Ma mère sursaute, ne s'attendant visiblement pas à ce que je m'emporte.

— Je ne voulais pas...

— Tu ne voulais pas quoi ? Explique-toi. Tu es ici pour ça, non ?

Je pensais pouvoir garder mon calme, mais c'est nettement plus difficile que prévu.

— Je me suis... remariée. Mon mari est policier.

Là, je dois reconnaître que je tombe de haut

— Où est papa ?

Ce sont les premiers mots que Sofia prononce.

— Il est... en prison.

Ça fait beaucoup de choses à assimiler, mais je fais de mon mieux pour y parvenir.

— Pourquoi ?

— Il a été condamné pour violence. Contre moi. Et détention et usage de stupéfiants.

Ça ne devrait probablement pas me toucher, mais le fait d'entendre qu'il a battu ma mère me fait de la peine. Et je me calme un peu.

— Tu nous as retrouvé grâce à ton mari ?

Elle acquiesce, l'air penaud.

— C'est pour ça que je ne voulais pas vous le dire... il pourrait perdre son emploi si ça se savait.

Ça semble logique, en effet.

— C'est quelqu'un de bien, vraiment. C'est grâce à lui que je suis... Clean. Depuis quinze ans.

Sofia est redevenue silencieuse. C'est sa façon de faire face à tout ça et je le respecte.

— Pourquoi es-tu ici maman ? Tu es clean visiblement. Très bien. Je te crois. Mais qu'est-ce que ça change ? Ça change toutes les années que Sofia et moi avons dû passer seuls ? Ça change le fait que c'est moi qui aie dû faire face à la majorité de ses premières fois parce que tu étais trop défoncée pour t'en occuper ? Est-ce que ça change aussi que vous étiez prêts à l'échanger à ce salopard contre une dose ? Elle avait douze ans, putain ! Douze ans ! Que crois-tu qu'il se serait passé si je ne l'avais pas emmené loin de vous ce soir-là ?

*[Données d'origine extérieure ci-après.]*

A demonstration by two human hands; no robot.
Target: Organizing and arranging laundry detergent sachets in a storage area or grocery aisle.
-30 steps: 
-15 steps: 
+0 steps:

Face à moi, ma mère est livide. Et je m'en veux de m'être emporté. Pas contre elle. Elle mérite ma colère. Mais derrière moi, Sofia n'a pas l'air de vivre ça très bien.

Elle tremble et je la prends immédiatement dans mes bras. Nous sommes tous les deux projetés presque deux décennies en arrière. Et c'est violent.

— Je mérite tout ça, Evan. Tu as raison. Je mérite pire encore et le fait que vous soyez venus est déjà extraordinaire pour moi. Je sais que le fait d'avoir quitté ce milieu ne vous oblige pas à me pardonner. Rien ne vous y oblige. Je vous ai fait vivre un enfer. J'ai été une mère abominable. Je le sais. Et il y a des années que je travaille pour réparer le tort que j'ai pu causer. Mais je vous cherche depuis longtemps. Depuis le premier jour. Alors quand Phil... Mon mari... m'a dit qu'il vous avait retrouvé... J'ai pensé que c'était le destin qui m'offrait une seconde chance. Même si j'ai conscience de ne pas la mériter. Je voudrais simplement avoir une chance de vous expliquer comment j'en suis arrivée là.

Sofia et moi l'écoutons calmement.

— Et si vous décidez que je dois sortir de vos vies à nouveau, je respecterais ça. Je vous le promets.

Dans mes bras, les sanglots de Sofia se calment. Et elle finit par reprendre la parole.

_Je veux entendre ta version des faits, dit-elle.

Si c'est important pour elle, alors je suis prêt à rester et à l'entendre moi aussi. Mais quoi qu'elle ait à nous dire, ce sera sa seule et unique chance.